Required action
The data below should be restated word for word, with every picture omitted.
■ ■ ■ ■ ■
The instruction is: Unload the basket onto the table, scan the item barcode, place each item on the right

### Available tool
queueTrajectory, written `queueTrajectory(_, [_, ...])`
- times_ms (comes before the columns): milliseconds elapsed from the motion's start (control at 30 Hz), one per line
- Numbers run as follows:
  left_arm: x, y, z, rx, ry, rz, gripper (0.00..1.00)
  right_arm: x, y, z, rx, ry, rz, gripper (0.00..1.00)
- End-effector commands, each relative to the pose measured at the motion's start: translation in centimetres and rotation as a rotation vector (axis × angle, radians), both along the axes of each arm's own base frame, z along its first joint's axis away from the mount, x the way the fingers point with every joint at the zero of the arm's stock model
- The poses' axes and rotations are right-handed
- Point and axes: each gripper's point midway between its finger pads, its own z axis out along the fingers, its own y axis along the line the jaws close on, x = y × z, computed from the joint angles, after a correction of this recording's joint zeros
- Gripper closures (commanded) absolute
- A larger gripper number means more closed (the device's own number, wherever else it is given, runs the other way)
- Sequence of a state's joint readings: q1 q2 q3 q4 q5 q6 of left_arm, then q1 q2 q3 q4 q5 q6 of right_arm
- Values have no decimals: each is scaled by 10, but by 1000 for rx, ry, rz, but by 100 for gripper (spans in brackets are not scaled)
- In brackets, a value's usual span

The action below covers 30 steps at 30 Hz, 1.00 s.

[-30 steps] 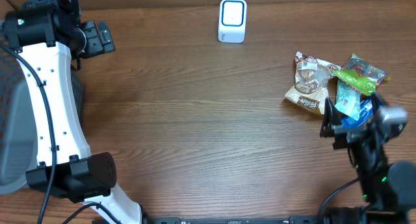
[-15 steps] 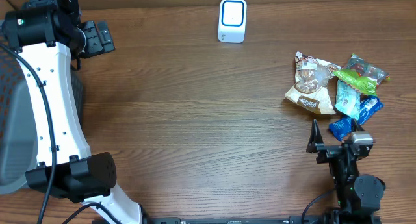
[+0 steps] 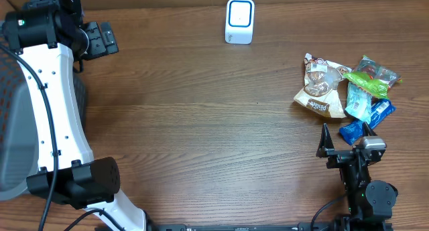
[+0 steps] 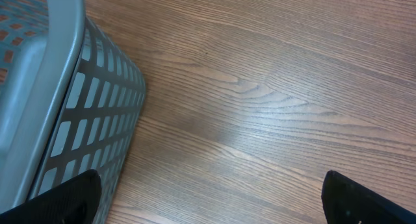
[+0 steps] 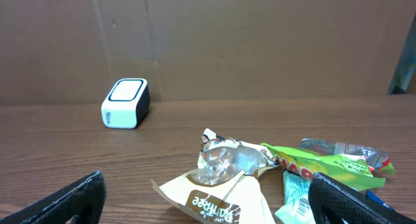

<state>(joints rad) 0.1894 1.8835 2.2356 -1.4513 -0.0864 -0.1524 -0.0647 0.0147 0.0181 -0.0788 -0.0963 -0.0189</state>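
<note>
Wood-grain table point(image 3: 201, 124) carries everything. The scanner point(image 3: 239, 20) stands at the far edge, and the packets sit in a pile point(image 3: 345, 90) on the right side, well apart from it. The right gripper point(image 3: 344, 142) hovers just short of the pile with its jaws spread wide and nothing between them. The blue packet point(image 3: 352, 130) lies nearest its fingers. The left gripper point(image 3: 106, 38) is also wide and empty, over by the basket point(image 4: 78, 100), well apart from pile and scanner.

The main risk is the pile itself. The cream packet point(image 5: 221, 188), the green packet point(image 5: 325, 162) and the blue one overlap and touch. Wide jaws closing there may pinch two wrappers at once, or drag a neighbour along and scatter the rest. The wrappers look thin and crinkly. A grip on a loose edge may slip, or let the packet hang and fold so that its barcode is creased or turned away from the scanner. No barcode shows on any packet, so which face to present cannot be told, and a blind pick may show the wrong side. The carry across the table is long, which gives a weak grip time to fail, and a low pass could knock the scanner over.
</note>
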Motion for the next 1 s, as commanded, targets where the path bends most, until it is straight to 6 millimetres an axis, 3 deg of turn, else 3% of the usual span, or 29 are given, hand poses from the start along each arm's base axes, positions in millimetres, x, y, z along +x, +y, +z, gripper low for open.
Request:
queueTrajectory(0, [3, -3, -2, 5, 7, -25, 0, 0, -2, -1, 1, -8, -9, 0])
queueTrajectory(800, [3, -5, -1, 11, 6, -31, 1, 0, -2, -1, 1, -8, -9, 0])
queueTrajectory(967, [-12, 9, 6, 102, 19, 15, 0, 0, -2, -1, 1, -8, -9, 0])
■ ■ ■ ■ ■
Result
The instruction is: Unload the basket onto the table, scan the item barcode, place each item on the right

### Available tool
queueTrajectory, written `queueTrajectory(_, [_, ...])`
- times_ms (comes before the columns): milliseconds elapsed from the motion's start (control at 30 Hz), one per line
- Numbers run as follows:
  left_arm: x, y, z, rx, ry, rz, gripper (0.00..1.00)
  right_arm: x, y, z, rx, ry, rz, gripper (0.00..1.00)
- End-effector commands, each relative to the pose measured at the motion's start: translation in centimetres and rotation as a rotation vector (axis × angle, radians), both along the axes of each arm's own base frame, z along its first joint's axis away from the mount, x the way the fingers point with every joint at the zero of the arm's stock model
- The poses' axes and rotations are right-handed
- Point and axes: each gripper's point midway between its finger pads, its own z axis out along the fingers, its own y axis along the line the jaws close on, x = y × z, computed from the joint angles, after a correction of this recording's joint zeros
- Gripper closures (commanded) absolute
- A larger gripper number means more closed (the device's own number, wherever else it is given, runs the other way)
- Sequence of a state's joint readings: q1 q2 q3 q4 q5 q6 of left_arm, then q1 q2 q3 q4 q5 q6 of right_arm
- Values have no decimals: each is scaled by 10, but by 1000 for rx, ry, rz, but by 100 for gripper (spans in brackets are not scaled)
- In brackets, a value's usual span

The action below covers 30 steps at 30 Hz, 1.00 s.

[-30 steps] 
[-15 steps] 
[+0 steps] 
[+0 steps] 
[+0 steps] 

<state>(joints rad) 0.1894 1.8835 2.2356 -1.4513 -0.0864 -0.1524 -0.0647 0.0147 0.0181 -0.0788 -0.0963 -0.0189</state>
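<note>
Wood-grain table point(image 3: 201, 124) carries everything. The scanner point(image 3: 239, 20) stands at the far edge, and the packets sit in a pile point(image 3: 345, 90) on the right side, well apart from it. The right gripper point(image 3: 344, 142) hovers just short of the pile with its jaws spread wide and nothing between them. The blue packet point(image 3: 352, 130) lies nearest its fingers. The left gripper point(image 3: 106, 38) is also wide and empty, over by the basket point(image 4: 78, 100), well apart from pile and scanner.

The main risk is the pile itself. The cream packet point(image 5: 221, 188), the green packet point(image 5: 325, 162) and the blue one overlap and touch. Wide jaws closing there may pinch two wrappers at once, or drag a neighbour along and scatter the rest. The wrappers look thin and crinkly. A grip on a loose edge may slip, or let the packet hang and fold so that its barcode is creased or turned away from the scanner. No barcode shows on any packet, so which face to present cannot be told, and a blind pick may show the wrong side. The carry across the table is long, which gives a weak grip time to fail, and a low pass could knock the scanner over.
</note>
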Motion for the next 1 s, as commanded, targets where the path bends most, until it is straight to 6 millimetres an axis, 3 deg of turn, else 3% of the usual span, or 29 are given, hand poses from the start along each arm's base axes, positions in millimetres, x, y, z along +x, +y, +z, gripper low for open.
Request:
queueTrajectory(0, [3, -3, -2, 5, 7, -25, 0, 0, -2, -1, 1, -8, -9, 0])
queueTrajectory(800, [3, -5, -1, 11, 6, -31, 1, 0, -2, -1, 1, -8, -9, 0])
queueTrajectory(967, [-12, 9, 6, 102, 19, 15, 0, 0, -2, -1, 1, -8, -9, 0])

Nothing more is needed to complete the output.